Overview

ShardingSphere’s core sharding flow includes six major stages: SQL parsing, query optimization, SQL routing, SQL rewriting, SQL execution and result merging.

1. SQL Parsing

1. Lexical Analysis

  • Split original SQL statement into basic syntax units (Tokens)
  • Identify keywords in SQL string (such as SELECT, FROM, etc.)
  • Identify identifiers (such as table names, column names)
  • Identify operators (such as =, >, etc.)
  • Identify constants (such as numbers, strings)

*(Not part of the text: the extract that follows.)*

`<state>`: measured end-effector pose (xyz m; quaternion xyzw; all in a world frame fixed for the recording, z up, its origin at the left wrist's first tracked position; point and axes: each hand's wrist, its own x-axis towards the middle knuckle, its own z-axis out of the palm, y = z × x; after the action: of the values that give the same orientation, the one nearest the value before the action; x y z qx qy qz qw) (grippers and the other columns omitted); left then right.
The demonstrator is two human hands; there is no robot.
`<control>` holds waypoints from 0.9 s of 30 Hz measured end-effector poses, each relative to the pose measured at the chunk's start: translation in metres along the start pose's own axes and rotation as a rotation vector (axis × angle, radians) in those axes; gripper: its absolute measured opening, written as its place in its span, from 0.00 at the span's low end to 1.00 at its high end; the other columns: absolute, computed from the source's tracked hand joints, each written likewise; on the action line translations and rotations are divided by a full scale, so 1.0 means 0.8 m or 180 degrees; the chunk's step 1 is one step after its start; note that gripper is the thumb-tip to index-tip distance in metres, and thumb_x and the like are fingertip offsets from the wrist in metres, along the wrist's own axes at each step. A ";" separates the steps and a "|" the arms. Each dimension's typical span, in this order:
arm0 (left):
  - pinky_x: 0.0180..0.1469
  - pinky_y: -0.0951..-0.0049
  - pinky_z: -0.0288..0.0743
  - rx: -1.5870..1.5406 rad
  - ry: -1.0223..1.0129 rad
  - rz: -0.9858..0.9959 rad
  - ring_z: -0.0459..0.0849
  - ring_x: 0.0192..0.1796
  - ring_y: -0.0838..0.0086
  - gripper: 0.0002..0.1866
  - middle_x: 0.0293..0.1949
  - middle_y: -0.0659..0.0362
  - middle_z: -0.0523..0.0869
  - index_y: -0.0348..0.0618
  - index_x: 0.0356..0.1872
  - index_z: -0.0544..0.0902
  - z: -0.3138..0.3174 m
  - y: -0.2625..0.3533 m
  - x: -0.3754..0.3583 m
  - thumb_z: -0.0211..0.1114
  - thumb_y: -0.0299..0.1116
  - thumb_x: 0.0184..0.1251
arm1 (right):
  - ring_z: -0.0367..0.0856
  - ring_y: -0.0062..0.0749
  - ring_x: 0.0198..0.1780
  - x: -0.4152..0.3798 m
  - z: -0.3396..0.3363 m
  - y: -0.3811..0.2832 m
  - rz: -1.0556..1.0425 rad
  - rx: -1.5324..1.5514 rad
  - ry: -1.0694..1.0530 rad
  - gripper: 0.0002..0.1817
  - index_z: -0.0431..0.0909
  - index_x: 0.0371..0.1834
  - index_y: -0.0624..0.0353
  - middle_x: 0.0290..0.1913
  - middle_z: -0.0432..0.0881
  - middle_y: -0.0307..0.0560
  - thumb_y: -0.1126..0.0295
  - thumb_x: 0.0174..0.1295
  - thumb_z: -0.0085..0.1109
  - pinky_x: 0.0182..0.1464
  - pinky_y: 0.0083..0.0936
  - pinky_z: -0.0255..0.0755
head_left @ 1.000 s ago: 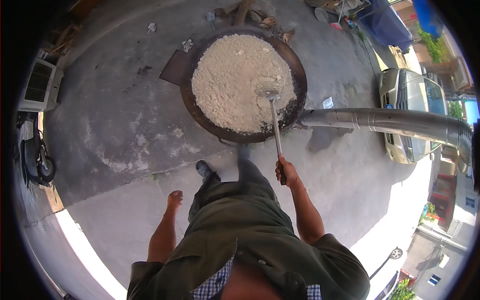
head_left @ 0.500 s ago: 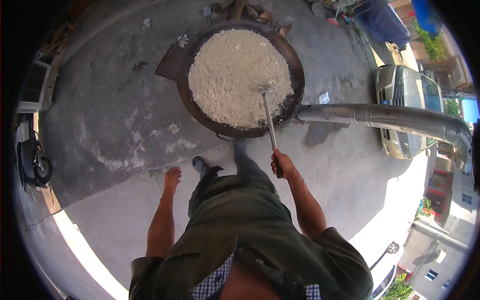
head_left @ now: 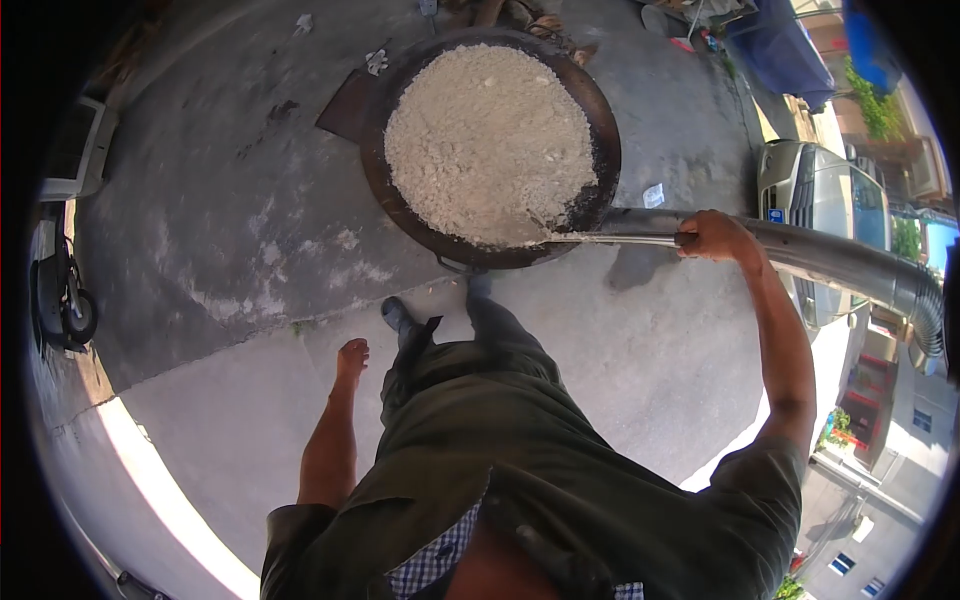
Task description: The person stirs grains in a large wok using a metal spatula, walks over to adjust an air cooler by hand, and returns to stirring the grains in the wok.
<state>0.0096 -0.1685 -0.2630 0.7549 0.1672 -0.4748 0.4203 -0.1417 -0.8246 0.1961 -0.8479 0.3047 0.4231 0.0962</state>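
My right hand (head_left: 715, 237) grips the dark handle of a long metal-shafted tool (head_left: 620, 238), held nearly level to the right of a wide dark pan (head_left: 608, 130). The tool's head lies at the lower right edge of a heap of pale crumbly material (head_left: 485, 140) that fills most of the pan, and is partly sunk in it. My left hand (head_left: 353, 358) hangs over the ground left of my legs, fingers loosely curled, touching nothing.
A thick metal pipe (head_left: 830, 250) runs from the pan's right side. Behind it stands a light-coloured car (head_left: 800, 185). Firewood lies beyond the pan, a flat rusty plate (head_left: 343, 105) juts out at its left, and a motorbike (head_left: 75, 305) stands far left.
My right hand has swung out to the right and forward, turning the tool from upright to nearly level. Its head has moved down to the pan's near edge. My left hand has barely shifted.
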 end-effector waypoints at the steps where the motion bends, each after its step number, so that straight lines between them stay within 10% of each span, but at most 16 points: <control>1: 0.37 0.69 0.77 -0.0154 0.0000 0.0047 0.85 0.39 0.75 0.16 0.39 0.64 0.88 0.50 0.53 0.86 0.001 0.005 -0.002 0.63 0.41 0.69 | 0.85 0.40 0.28 0.017 -0.009 -0.009 -0.0070 -0.0282 -0.0099 0.14 0.88 0.40 0.55 0.28 0.87 0.47 0.59 0.56 0.70 0.37 0.39 0.78; 6: 0.41 0.69 0.77 -0.0821 0.0169 0.0302 0.84 0.44 0.75 0.18 0.44 0.62 0.87 0.47 0.58 0.83 0.013 0.031 -0.027 0.62 0.39 0.70 | 0.88 0.51 0.50 0.160 0.097 -0.077 -0.0380 -0.0630 0.0307 0.15 0.88 0.43 0.52 0.45 0.89 0.54 0.57 0.58 0.68 0.52 0.46 0.81; 10: 0.53 0.59 0.78 -0.0954 0.0212 -0.0127 0.85 0.54 0.66 0.23 0.53 0.58 0.87 0.49 0.65 0.79 0.031 -0.002 -0.051 0.61 0.41 0.70 | 0.84 0.61 0.57 0.250 0.237 -0.203 0.0175 0.1014 0.0738 0.21 0.84 0.49 0.60 0.51 0.86 0.61 0.54 0.64 0.65 0.59 0.50 0.77; 18: 0.40 0.65 0.80 -0.0132 0.0329 -0.0575 0.85 0.41 0.73 0.18 0.42 0.62 0.88 0.49 0.55 0.85 0.011 -0.065 -0.096 0.64 0.45 0.70 | 0.72 0.25 0.15 0.272 0.232 -0.206 -0.0372 0.4528 -0.0043 0.17 0.81 0.37 0.61 0.23 0.78 0.42 0.56 0.66 0.68 0.16 0.27 0.65; 27: 0.42 0.67 0.79 -0.0392 0.0313 0.0266 0.85 0.44 0.73 0.17 0.44 0.61 0.88 0.47 0.56 0.84 -0.001 0.021 -0.054 0.61 0.42 0.72 | 0.66 0.23 0.18 0.133 0.333 -0.139 -0.0180 0.6720 -0.1078 0.29 0.74 0.39 0.55 0.20 0.68 0.34 0.36 0.72 0.51 0.20 0.23 0.63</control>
<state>-0.0007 -0.1715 -0.2177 0.7564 0.1848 -0.4080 0.4766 -0.2022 -0.6705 -0.0625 -0.2725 0.4795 0.0551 0.8323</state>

Example: SELECT id FROM user WHERE age > 18 is split into: [SELECT, id, FROM, user, WHERE, age, >, 18]

2. Syntax Analysis

  • Validate statement structure according to SQL grammar rules, generate Abstract Syntax Tree (AST)
  • Check if keyword order complies with grammar rules
  • Verify statement structure completeness

3. Sharding-JDBC’s Parser Implementation

Sharding-JDBC provides dedicated parser implementations for different database dialects:

  • MySQL parser: Supports MySQL-specific syntax like ON DUPLICATE KEY UPDATE, handles LIMIT pagination syntax
  • Oracle parser: Parses ROWNUM pseudo-column, handles DUAL virtual table
  • SQLServer parser: Parses TOP syntax, handles WITH(NOLOCK) table hints
  • PostgreSQL parser: Parses RETURNING clause, supports WINDOW window functions

2. Query Optimization

  1. Condition merge processing: Merge multiple conditions on the same field into more efficient expressions
  2. Sharding condition optimization: Identify sharding conditions that can be pushed down
  3. Execution plan improvement: Reduce cross-partition data transmission volume
  4. Special scenario handling: Handle OR conditions with subqueries, optimize complex conditions with JOINs

3. SQL Routing

SQL routing is the core component in distributed database systems, responsible for routing query requests to correct data nodes based on SQL parsing results and user-configured sharding strategies.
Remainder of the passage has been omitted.